● **DIRECTIONS**
A bare count is the expected answer, namely the number of lines in the records that have the word "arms".

(Stored entries)
_ _ _

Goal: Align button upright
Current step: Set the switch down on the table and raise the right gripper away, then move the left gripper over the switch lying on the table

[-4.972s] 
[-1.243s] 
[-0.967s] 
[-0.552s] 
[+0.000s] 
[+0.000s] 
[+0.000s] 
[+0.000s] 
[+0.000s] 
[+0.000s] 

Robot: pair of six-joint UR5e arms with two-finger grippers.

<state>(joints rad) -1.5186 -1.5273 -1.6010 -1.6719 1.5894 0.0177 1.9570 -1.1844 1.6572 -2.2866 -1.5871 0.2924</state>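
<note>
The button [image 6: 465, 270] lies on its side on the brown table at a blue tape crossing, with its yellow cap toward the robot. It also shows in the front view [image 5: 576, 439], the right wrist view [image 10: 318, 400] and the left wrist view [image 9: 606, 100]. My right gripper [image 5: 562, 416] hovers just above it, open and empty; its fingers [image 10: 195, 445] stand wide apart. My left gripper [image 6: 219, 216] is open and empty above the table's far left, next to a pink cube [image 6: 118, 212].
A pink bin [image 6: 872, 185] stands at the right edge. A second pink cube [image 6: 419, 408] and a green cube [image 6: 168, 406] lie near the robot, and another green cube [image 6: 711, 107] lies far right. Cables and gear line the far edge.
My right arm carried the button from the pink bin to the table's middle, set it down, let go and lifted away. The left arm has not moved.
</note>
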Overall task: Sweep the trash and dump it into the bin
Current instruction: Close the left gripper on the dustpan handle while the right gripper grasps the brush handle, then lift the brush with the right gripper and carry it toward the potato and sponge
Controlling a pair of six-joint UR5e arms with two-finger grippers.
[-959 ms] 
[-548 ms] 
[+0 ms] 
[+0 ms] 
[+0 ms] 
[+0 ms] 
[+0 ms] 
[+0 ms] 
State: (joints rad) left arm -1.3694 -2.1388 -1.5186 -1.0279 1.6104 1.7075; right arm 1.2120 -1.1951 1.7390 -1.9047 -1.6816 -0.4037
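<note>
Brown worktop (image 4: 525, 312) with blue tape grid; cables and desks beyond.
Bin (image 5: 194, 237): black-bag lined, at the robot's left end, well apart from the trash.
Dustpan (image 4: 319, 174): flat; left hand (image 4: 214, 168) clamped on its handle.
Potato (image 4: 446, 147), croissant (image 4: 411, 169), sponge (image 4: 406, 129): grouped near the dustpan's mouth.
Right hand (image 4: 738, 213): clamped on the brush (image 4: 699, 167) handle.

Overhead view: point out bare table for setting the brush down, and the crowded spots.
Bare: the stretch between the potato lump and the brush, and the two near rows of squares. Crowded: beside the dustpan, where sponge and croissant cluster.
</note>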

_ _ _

● **OUTPUT**
2